Conrad Sewell has been through a lot in the six years since upending his life in Australia and moving to LA to forge his career. It’s been far from easy for the Brisbane-born songwriter. “I’d go into these sessions and try to write happy pop songs,” he tells Apple Music, “but then I realised that I’m not f**king happy. So I stopped trying to write that perfect pop song. It just sparked some truth in me and my music.” His debut album, LIFE, is an account of just that: the pain, joy, love, heartbreak and struggles that Sewell has experienced along his personal journey. He talks Apple Music through a few of the ingredients he used to make this album.

Drugs and alcohol
“Whether I was using at the time and writing while I was f**ked up, or trying to stay off it, it all brought some of these songs around. I wrote ‘Come Clean’ when I was trying to get sober for the girl I was seeing. I was struggling with drinking so much that it became the backbone of the album; all I was thinking about was trying not to drink. Writing ‘Love Me Anyway’ and ‘Healing Hands’ was the start of the real, brutal honesty. It made it real. Instead of me just bottling it up, I had to look at it and ask myself: Why am I constantly thinking about this? Where is this coming from? Writing was therapeutic because it helped me realise so much about myself.”

Collaborators
“Jamie Hartman, Stuart Crichton, Wrabel and the others I co-wrote and produced the songs with were absolutely huge backbones behind the album. They dragged the lyrics and emotions out of me and helped me tell the story. Wrabel is one of the artists on ‘Healing Hands’, and he’s sober himself. Everything I was going through, he had been through as well, and that really helped. And I wrote ‘Turn of the Knife’ the minute I found out that this girl had left me. I broke down in tears; it was the worst day ever. I just couldn’t handle seeing how happy she was and how over it she was. I went straight to the studio, and my guys pulled that song out of me in a couple hours.”

Ego and insecurities
“I’m very insecure, but I also have a massive ego.
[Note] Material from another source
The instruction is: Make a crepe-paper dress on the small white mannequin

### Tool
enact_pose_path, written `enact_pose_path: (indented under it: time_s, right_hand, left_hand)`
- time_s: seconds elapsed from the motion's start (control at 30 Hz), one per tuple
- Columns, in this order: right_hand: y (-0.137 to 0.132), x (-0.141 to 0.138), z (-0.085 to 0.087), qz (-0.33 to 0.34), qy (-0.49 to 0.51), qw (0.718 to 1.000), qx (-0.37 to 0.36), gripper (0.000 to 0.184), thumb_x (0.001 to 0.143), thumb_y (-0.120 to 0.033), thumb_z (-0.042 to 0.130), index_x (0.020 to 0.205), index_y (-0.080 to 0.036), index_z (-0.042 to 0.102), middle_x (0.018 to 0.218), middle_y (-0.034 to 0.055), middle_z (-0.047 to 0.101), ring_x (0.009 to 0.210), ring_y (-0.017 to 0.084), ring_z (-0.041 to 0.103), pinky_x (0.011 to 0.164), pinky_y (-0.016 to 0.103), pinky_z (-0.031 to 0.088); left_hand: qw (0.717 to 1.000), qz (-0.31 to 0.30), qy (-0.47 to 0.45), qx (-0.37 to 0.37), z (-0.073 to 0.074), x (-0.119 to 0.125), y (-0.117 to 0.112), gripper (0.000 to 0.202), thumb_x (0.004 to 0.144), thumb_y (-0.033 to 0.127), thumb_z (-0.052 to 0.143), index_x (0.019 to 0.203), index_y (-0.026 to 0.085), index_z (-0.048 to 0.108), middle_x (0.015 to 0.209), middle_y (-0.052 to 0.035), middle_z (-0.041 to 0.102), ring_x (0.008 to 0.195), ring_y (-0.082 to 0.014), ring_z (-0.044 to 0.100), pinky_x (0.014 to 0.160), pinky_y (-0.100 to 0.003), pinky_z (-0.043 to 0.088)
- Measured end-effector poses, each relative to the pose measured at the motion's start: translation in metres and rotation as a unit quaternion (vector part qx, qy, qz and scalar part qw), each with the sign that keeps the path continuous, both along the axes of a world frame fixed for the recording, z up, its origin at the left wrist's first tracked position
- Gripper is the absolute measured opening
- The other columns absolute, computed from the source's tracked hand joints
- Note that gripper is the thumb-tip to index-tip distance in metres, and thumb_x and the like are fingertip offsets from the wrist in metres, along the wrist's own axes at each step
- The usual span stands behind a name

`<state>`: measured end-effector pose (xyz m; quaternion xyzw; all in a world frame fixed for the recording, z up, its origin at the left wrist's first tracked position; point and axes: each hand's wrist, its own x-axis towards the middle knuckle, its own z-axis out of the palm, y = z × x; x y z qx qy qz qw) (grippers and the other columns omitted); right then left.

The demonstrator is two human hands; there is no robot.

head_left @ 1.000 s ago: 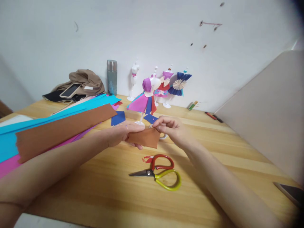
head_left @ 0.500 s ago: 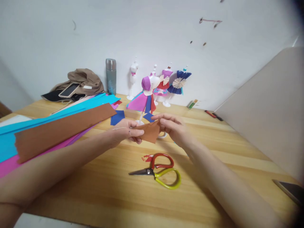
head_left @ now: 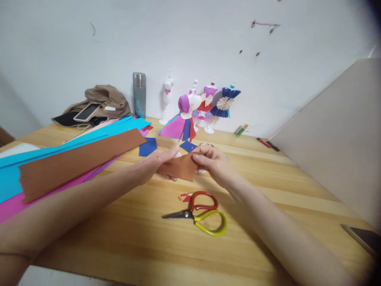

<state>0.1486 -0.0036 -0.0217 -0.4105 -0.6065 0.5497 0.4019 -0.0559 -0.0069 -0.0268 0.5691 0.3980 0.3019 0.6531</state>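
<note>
A small piece of brown crepe paper [head_left: 180,167] is held up in front of me between both hands. My right hand [head_left: 212,161] pinches its upper right corner between thumb and fingers. At its left end, my left hand [head_left: 162,161] supports it, the fingers behind and beneath the sheet and the thumb raised above it. Below the hands lie scissors [head_left: 187,215] with one red and one yellow handle, beside a small red scrap [head_left: 185,197]. Just behind the hands stands a small dress form [head_left: 186,115] in a purple, blue and red paper dress.
Long sheets of brown paper [head_left: 83,165] and blue paper [head_left: 18,169] lie at left. Blue squares [head_left: 148,147] rest near the hands. Behind stand other dress forms [head_left: 225,104], a thermos [head_left: 139,95] and a cloth bundle [head_left: 108,99] with a phone [head_left: 86,112].
My left thumb has lifted off the brown paper, and more of the sheet shows at its left end. My right hand has shifted slightly left, its fingers now closed on the corner.
</note>
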Motion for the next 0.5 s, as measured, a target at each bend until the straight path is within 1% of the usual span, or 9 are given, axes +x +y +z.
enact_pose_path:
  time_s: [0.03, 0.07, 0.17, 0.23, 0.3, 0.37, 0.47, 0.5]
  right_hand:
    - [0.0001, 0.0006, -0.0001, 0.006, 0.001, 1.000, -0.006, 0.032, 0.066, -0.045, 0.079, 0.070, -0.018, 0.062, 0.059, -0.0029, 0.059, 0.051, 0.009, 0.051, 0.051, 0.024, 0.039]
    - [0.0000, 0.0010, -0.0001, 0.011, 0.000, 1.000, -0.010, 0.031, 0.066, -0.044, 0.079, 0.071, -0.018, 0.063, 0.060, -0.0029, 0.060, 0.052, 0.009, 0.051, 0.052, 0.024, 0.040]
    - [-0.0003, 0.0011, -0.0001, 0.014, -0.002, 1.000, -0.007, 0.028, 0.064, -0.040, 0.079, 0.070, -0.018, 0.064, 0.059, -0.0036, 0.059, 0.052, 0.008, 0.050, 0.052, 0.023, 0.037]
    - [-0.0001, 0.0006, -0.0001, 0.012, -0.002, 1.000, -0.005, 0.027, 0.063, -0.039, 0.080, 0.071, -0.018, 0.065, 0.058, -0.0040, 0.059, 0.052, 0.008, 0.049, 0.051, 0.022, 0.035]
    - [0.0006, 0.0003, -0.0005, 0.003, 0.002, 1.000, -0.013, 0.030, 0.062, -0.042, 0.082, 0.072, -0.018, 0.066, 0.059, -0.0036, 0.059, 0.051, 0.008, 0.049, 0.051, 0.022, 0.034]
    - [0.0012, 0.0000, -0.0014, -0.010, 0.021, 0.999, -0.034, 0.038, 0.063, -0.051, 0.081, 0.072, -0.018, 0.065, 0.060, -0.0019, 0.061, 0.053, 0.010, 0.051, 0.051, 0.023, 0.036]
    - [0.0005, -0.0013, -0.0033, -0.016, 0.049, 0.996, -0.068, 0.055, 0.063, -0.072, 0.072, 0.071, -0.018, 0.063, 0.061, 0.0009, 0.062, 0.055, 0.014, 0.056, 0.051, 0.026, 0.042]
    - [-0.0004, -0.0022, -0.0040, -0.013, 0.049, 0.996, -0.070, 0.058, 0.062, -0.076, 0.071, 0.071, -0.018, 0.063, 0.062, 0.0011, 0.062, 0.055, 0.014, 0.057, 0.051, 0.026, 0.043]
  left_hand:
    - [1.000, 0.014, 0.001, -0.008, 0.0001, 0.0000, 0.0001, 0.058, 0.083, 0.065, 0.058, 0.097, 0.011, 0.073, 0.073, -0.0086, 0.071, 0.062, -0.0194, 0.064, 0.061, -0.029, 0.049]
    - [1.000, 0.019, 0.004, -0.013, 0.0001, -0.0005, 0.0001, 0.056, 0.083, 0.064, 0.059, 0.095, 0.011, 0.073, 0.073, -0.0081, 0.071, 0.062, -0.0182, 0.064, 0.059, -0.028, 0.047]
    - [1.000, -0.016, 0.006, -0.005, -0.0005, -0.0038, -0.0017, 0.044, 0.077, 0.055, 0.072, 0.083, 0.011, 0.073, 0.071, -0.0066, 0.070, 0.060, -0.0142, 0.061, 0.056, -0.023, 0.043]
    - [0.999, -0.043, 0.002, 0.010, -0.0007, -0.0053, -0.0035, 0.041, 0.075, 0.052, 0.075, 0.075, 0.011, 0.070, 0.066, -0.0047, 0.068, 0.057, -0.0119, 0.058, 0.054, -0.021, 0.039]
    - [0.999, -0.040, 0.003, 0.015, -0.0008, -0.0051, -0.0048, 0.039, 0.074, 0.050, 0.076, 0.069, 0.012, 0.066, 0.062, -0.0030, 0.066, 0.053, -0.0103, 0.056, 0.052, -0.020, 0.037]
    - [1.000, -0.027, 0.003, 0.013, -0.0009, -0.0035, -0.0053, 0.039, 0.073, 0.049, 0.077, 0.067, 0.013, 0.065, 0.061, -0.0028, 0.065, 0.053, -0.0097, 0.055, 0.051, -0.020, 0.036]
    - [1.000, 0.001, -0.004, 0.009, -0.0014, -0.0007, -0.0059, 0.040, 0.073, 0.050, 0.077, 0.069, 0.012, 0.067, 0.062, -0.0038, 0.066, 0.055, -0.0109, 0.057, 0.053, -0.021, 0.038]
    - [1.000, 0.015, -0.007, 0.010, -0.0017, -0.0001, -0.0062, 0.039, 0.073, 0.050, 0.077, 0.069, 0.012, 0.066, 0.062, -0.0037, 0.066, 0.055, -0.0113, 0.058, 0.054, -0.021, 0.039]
Balancing the two made me able to write songs that are cocky but also unapologetically honest and vulnerable. ‘City of Angels’ is about moving to California and wanting to be the biggest f**king rock star in the world, getting pulled into the scene and doing blow and getting caught up in what everyone else thinks of me. I lost myself.”

Good people
“The company you keep is so important in life. Living in LA, it’s so easy to get caught up with people who don’t really give a f**k about you. The minute you’re not the cool, new thing that’s popping, they’ll drop you like a sack of potatoes. I think keeping good people around me was why I was able to look at myself. The support of family and friends, the people that are my crew, my tribe, the real people who stick by me, through it all. They care about my health and happiness more than they care about making money off me or the music I’m making.”

Haters
“My journey so far is why this album came about. All the struggles, the hurdles I’ve had to jump through in this industry, lit a fire in me and made me hungry. I wouldn’t have been able to make this album without the haters and all the people who said no along the way.”